I've been reading Robert Sackville-West's book Inheritance: The Story of Knole and the Sackvilles, a portrait of his ancestral home and his far from ordinary family. Knole, near Sevenoaks in Kent, is a calendar house, having - allegedly - 365 rooms, 52 staircases and 7 courtyards spread over 4 acres, but the book is not so much a guide to a building or an account of its changing fabric over the centuries, more a description of a place and the people who, in all sorts of ways, have been bound to it and by it.
The story begins in 1604 when Thomas Sackville, 1st. Earl of Dorset, acquired a lease on the property, and as generations of Sackvilles follow on down to the present day, and as the house expands and contracts, suffers periods of deterioration and renovation, of shuttered emptiness or the bustle of busy daily life, so the family which occupies it finds its fortunes rising and falling, its wealth conserved or squandered, its members withdrawing and looking inward or living in the public eye.
Where I think the book really gets into its stride is in the late 1800s when Victoria, mother of Vita Sackville-West comes to Knole. The illegitimate daughter of Lionel, 2nd. Lord Sackville, and Pepita, a Spanish dancer, Victoria was brought up in Paris, attending a convent in the Rue Monceau [a neighbour of the Ephrussis]. A vibrant, strong-willed woman, she was to marry her cousin Lionel, 3rd. Lord Sackville, and have only one child, and she - Vita - who because of her sex would never inherit Knole, loved the house with a passion and 'crystallised' it as "Chevron" in her novel The Edwardians.

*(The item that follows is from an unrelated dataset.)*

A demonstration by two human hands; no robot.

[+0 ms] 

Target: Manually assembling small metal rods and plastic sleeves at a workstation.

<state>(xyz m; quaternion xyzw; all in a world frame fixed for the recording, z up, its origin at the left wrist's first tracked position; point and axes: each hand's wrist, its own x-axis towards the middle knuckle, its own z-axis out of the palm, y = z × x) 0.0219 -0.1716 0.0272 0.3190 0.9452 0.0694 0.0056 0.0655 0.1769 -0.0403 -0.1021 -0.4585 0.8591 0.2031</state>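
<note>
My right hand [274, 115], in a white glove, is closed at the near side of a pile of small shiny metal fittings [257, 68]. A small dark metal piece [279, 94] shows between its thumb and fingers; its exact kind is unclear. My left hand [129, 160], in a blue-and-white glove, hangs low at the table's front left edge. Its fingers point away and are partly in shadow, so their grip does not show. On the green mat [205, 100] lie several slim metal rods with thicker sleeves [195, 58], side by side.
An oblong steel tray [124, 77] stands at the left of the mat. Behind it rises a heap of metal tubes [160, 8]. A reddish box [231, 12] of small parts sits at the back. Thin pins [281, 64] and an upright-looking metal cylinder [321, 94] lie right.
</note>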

Bypassing Vita, the estate went to her childless cousin Eddy (the model for Davey Warbeck in Nancy Mitford's The Pursuit of Love), then again in an indirect line until the author inherited, his birth in 1958 the occasion for much rejoicing including the flying of the Sackville flag from Vita's tower at Sissinghurst. Since 1946 the house (but not the park or the collections within the building) have belonged to the National Trust, and achieving the necessary balance as tenant/owner/custodian/host is something Robert Sackville-West must do daily. He says this book is his "stamp of territoriality" when his home is as much a public place as a private one. It's an eloquent, expressive mark-making, an appreciation of a remarkable heritage, and a fascinating insight into what connects one to a house.